I posted briefly yesterday on the efforts by anti-choice groups to keep women in developing nations poor, pregnant and uninformed about their bodies. These so-called “pro-life” groups will tell you that it’s good for women in developing nations to submit to their husbands or male partners, and that being pregnant is the best thing a woman can be.
Now, I’m certainly not anti-pregnancy. I think pregnancy is great. I’ve never been pregnant myself, but it’s probably something I’ll choose one day.
However, as a woman living in a developed nation, as a person who has the ability to control her own fertility and plan childbirth, and as someone with access to very good medical care, I have a lot of privilege. And the anti-choice folks who assume that all women worldwide are able to have problem-free baby-loving pregnancies are either ignorant or willfully blind. Because there’s this.
“There’s a saying in one of those countries, ‘To be pregnant is to have one foot in the grave,'” Roenneburg explained. Even if the girl survives labor, she may be left with a vesicovaginal fistula – a hole in the tissue separating the bladder from the vaginal canal.
Because of the fistula the victims constantly leak urine, and because of their foul smell – which one of Roenneburg’s patients described as being like “walking death.” Frequently, the girls are abandoned by their husbands, families or entire villages.
Although usually forestalled by cesarean section in the developed world, fistulas affect about 2 million women in sub-Saharan Africa and parts of South Asia, where adequate health care is often unavailable for women in labor, according to estimates by the World Health Organization.

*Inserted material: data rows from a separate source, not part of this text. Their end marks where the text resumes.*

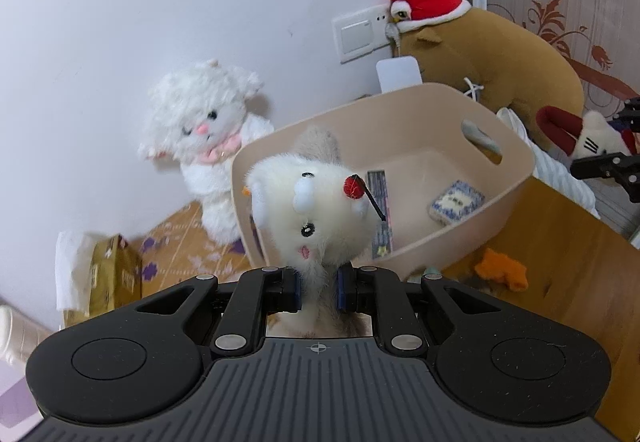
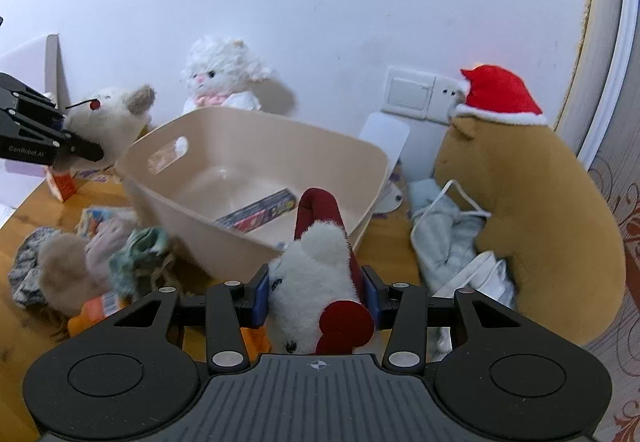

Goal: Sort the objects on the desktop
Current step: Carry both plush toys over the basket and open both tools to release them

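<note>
1. Your left claw [image 1: 319, 288] is gripping the white plush [image 1: 310, 210] over the bin [image 1: 516, 158].
2. Your right claw [image 2: 316, 296] is clamping the red-eared plush [image 2: 316, 282] beside it.
3. The socks [image 2: 136, 258] are still lying on the desk [image 2: 48, 210].

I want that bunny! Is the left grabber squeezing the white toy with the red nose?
Touching. Left wrist view: left gripper pads press the white plush toy.

a big brown plush [image 2: 532, 210] in a red santa hat [image 2: 500, 94] leans on the wall [image 2: 280, 2]. just left of the hat, a white switch plate [image 2: 412, 92] sits on the wall, with a white stand [image 2: 384, 138] below it. farther left of the plush, a fluffy white lamb [image 1: 208, 130] stands against the wall. pale blue cloth [image 2: 444, 230] lies touching the plush's front.
</note>
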The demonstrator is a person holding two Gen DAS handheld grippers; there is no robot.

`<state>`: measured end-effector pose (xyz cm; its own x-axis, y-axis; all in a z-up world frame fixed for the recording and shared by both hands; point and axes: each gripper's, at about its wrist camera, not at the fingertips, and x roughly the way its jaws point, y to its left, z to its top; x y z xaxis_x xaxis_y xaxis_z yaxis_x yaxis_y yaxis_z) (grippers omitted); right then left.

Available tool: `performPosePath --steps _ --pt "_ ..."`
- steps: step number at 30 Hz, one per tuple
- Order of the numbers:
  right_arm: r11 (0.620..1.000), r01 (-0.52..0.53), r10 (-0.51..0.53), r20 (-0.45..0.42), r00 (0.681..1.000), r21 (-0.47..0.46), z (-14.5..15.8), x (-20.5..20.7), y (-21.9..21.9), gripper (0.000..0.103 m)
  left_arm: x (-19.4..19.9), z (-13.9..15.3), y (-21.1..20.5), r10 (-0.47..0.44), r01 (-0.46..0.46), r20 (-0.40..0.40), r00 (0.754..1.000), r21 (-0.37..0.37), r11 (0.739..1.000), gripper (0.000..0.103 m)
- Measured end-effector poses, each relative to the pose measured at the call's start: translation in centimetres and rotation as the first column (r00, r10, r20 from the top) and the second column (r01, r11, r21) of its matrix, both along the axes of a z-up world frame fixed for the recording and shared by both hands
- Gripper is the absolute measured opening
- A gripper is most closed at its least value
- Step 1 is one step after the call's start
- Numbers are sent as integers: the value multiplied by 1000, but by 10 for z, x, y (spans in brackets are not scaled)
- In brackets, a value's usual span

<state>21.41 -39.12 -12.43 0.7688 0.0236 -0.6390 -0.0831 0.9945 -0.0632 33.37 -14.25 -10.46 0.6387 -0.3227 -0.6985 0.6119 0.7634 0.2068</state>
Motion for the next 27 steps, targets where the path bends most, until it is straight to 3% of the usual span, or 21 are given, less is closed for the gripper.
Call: performPosePath --steps 15,27 --pt "1000 11 -10 46 999 -19 15 67 -11 43 37 -13 -40 10 -9 -31 999 15 1000 15" --pt "1000 -11 9 -86 996 -23 -17 118 15 43 66 -42 -54 107 -104 -126 986 26 994 15"
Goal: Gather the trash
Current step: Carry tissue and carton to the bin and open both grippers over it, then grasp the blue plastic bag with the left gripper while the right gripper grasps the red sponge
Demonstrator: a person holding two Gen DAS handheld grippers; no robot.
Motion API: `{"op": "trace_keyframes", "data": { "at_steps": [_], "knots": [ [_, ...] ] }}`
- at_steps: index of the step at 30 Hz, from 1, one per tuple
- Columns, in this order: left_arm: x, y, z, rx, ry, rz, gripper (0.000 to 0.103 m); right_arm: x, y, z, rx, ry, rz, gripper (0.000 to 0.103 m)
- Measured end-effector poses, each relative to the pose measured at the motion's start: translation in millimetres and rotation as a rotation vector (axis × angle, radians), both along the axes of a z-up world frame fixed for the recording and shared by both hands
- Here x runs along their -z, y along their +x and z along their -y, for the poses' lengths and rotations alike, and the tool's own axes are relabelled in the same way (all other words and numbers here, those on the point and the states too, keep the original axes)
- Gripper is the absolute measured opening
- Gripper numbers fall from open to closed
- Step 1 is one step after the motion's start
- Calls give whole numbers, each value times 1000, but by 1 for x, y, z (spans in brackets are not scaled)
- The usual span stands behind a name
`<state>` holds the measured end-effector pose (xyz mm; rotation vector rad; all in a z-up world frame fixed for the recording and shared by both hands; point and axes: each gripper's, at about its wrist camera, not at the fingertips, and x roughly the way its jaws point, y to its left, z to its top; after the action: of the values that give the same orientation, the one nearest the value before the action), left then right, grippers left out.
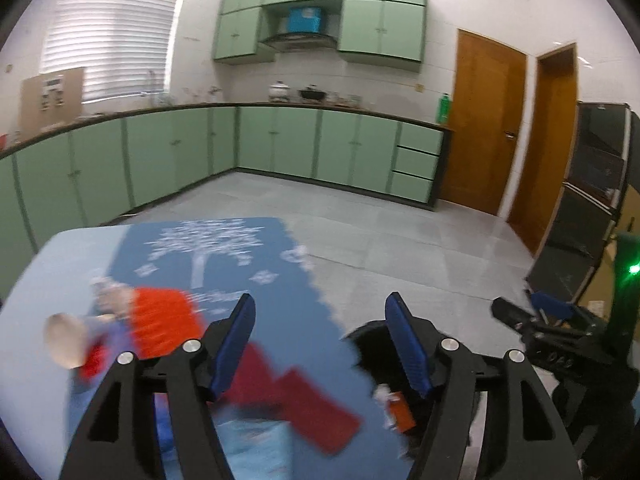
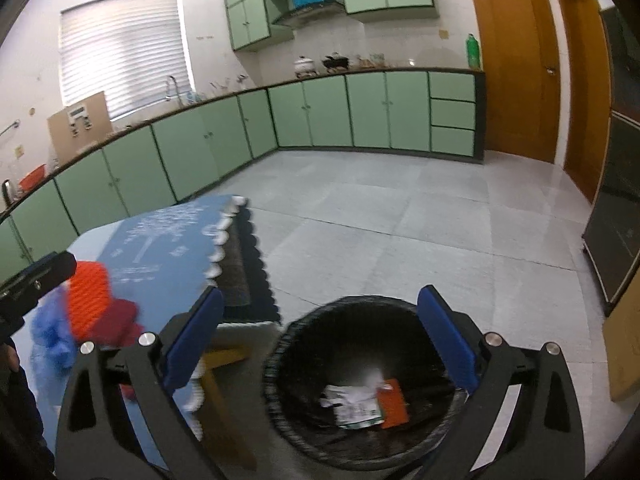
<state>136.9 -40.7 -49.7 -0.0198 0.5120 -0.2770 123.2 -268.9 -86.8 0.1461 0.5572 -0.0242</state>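
A black trash bin [image 2: 360,376] stands on the floor beside the table; inside lie white crumpled paper [image 2: 356,400] and an orange packet [image 2: 394,402]. My right gripper [image 2: 320,344] is open and empty above the bin's mouth. My left gripper [image 1: 320,344] is open and empty above the table's right edge; the bin's rim [image 1: 368,330] shows between its fingers. On the blue tablecloth [image 1: 224,272] lie a red-orange ribbed item [image 1: 160,322], a dark red cloth [image 1: 304,408], a pale round cup-like thing [image 1: 66,340] and blurred blue wrapping [image 2: 50,334].
Green cabinets [image 1: 280,148] line the far walls, with wooden doors [image 1: 488,120] at right. A dark glass-fronted cabinet [image 1: 592,200] stands at far right. A yellow wooden table frame [image 2: 224,360] shows under the cloth's edge. The grey tiled floor [image 2: 400,220] lies beyond the bin.
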Motion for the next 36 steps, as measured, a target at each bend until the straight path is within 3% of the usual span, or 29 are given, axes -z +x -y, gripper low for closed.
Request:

But it’s far better to protect all those potential fertilized eggs by denying women access to sexual health education and birth control. Not to mention the fact that the clinics which offer these women these services — the clinics that are being de-funded and shut down by Bush administration policies — are the same clinics which offer women medical care and ob/gyn services.
The problem occurs during labor, when the fetus is stuck in the birth canal for too long and the continued pressure against the pubic bone cuts off blood flow to the surrounding tissue. Without blood, the tissue between the vagina and the bladder dies, resulting in a hole called a fistula.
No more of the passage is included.